Monotemática. Putz, de novo. Em pleno 2020, um ano que pouco floresceu em meio a uma pandemia surreal, tá aqui eu, lembrando você. A nova década começou meio bagunçada e insistiu em te trazer junto como aquela peça de roupa obsoleta e que não combina com a moda atual, mas que a gente insiste em usar. Por que será que a tua importância permanece entre minhas roupas favoritas? Toda faxina de fim de ano e você lá, resistindo. Por aqui, neste corpo, sigo sem entender porque minha vida parou ali, na gente, fico trocando os nomes dos outros pelo teu mesmo após tantos anos. Troco no meio de uma frase falando de gente comum, de encontros e tropeços da rotina sem grandes significados, mas o elemento você emerge nessas circunstâncias aleatórias. Impossível determinar o momento gatilho. Teu nome só sai, leve e doce, como se fosse comum minha boca te chamar no meio de uma tarde recheada de mesmice, sessão da tarde e roupa pra lavar. Talvez, mas só talvez, seja aquele fato que sempre retorna: querer você aqui junto com a mesmice dos dias e a pilha de tarefas para executar. Sempre que a vida se mostra frágil pedindo urgência – e ela tem se mostrado tão fortemente assim, eu me pego pensando na pergunta que sempre retorna, por que não nós?

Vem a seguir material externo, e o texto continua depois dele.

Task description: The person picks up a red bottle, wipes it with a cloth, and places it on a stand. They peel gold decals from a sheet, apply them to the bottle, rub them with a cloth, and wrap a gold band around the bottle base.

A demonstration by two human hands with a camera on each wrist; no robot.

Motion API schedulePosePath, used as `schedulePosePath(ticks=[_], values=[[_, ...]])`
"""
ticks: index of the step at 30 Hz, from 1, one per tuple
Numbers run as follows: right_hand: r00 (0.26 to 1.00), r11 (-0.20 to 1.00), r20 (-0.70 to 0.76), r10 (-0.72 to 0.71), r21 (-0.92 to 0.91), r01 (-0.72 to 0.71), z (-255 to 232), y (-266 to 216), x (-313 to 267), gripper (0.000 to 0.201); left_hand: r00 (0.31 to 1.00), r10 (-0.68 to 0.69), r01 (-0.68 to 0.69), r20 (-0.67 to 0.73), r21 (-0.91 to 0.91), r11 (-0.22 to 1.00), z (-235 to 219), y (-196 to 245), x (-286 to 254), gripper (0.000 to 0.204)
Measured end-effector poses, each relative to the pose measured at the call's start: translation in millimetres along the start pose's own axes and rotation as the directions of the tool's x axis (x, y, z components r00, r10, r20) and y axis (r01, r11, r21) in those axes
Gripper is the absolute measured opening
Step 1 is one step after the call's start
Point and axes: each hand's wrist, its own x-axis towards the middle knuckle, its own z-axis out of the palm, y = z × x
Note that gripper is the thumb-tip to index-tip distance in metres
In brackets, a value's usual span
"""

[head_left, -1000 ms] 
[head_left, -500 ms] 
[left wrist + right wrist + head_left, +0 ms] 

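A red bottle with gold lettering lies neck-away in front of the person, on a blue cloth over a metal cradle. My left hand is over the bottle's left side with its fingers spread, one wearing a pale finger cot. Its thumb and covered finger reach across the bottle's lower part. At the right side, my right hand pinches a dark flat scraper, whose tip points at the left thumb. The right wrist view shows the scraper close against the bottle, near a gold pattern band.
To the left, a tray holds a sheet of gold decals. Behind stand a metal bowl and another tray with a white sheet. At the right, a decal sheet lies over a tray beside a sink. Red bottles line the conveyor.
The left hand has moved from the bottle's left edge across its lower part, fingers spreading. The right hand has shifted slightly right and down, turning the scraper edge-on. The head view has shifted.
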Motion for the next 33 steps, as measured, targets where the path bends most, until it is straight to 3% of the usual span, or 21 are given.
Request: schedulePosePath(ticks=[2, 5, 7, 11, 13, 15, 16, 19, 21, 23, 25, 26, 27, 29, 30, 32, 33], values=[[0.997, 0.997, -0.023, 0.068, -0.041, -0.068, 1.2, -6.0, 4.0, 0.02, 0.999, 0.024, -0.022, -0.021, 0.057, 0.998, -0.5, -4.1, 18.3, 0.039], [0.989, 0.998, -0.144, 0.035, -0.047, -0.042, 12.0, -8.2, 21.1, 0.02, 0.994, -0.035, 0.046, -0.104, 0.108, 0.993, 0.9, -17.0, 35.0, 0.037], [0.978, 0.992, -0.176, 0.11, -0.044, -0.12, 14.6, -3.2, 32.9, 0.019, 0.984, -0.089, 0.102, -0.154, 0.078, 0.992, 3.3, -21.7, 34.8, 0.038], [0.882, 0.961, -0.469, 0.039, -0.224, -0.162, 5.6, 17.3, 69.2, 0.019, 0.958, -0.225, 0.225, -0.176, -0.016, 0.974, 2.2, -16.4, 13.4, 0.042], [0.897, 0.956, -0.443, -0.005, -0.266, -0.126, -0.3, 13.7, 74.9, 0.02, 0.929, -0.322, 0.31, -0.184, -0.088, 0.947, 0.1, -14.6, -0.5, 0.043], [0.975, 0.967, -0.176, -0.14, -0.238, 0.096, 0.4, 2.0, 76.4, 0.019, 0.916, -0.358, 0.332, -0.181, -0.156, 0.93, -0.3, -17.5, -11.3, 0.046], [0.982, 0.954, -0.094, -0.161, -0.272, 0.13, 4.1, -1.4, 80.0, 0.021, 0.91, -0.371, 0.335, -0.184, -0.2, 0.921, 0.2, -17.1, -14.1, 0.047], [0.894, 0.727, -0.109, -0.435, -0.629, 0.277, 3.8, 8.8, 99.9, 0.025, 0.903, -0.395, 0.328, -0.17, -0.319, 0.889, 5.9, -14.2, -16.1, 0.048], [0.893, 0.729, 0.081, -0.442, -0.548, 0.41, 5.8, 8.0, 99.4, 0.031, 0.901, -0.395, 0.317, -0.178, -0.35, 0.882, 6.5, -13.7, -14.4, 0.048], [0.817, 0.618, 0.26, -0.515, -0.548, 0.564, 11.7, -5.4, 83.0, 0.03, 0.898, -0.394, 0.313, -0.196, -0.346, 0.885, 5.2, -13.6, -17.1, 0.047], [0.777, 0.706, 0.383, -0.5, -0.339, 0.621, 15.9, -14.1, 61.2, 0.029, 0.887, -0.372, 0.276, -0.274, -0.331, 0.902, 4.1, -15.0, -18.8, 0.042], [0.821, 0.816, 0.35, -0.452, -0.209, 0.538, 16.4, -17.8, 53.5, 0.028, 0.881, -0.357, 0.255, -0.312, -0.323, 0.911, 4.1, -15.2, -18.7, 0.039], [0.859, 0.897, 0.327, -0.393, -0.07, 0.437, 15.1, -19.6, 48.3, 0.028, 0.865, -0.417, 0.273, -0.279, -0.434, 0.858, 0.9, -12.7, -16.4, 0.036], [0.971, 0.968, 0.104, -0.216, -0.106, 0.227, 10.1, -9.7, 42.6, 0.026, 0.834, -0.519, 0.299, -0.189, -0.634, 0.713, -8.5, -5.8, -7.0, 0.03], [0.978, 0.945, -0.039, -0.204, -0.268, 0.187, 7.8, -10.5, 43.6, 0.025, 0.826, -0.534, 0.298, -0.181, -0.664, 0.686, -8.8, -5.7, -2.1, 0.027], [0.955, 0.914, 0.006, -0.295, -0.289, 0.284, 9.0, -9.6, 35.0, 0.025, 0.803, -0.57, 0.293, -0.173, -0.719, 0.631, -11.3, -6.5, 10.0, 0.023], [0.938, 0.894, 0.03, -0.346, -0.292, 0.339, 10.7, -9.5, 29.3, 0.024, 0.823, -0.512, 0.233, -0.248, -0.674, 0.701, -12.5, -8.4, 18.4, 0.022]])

domingo, 20 de setembro de 2020

“o que é selvagem é muito precioso”

Queria viver a intensidade da dedicação que necessita uma grande obra. Me aprofundar em algo. Mergulhar nas profundezas. Entrar em contato com o divino ou com o que nos torna existência, com o que nos faz ser pesados em cima da Terra. Queria a preciosidade de viver quinhentos dias ou uma vida por uma causa, um projeto, escrever um livro durante anos, ler a obra completa de um escritor... Queria me sentir presente e focada, mas não me sinto assim. Quero, tento e prometo abraçar o mundo, mas não dou conta, é impossível pois sou apenas uma. Ainda bem, já pensou ser mais de uma e duplicar minha necessidade de agradar ao mundo? Ou de tentar me agradar com o mundo? Queria ser misteriosa, interessante e privada, mas me sinto transparente, comum e pública.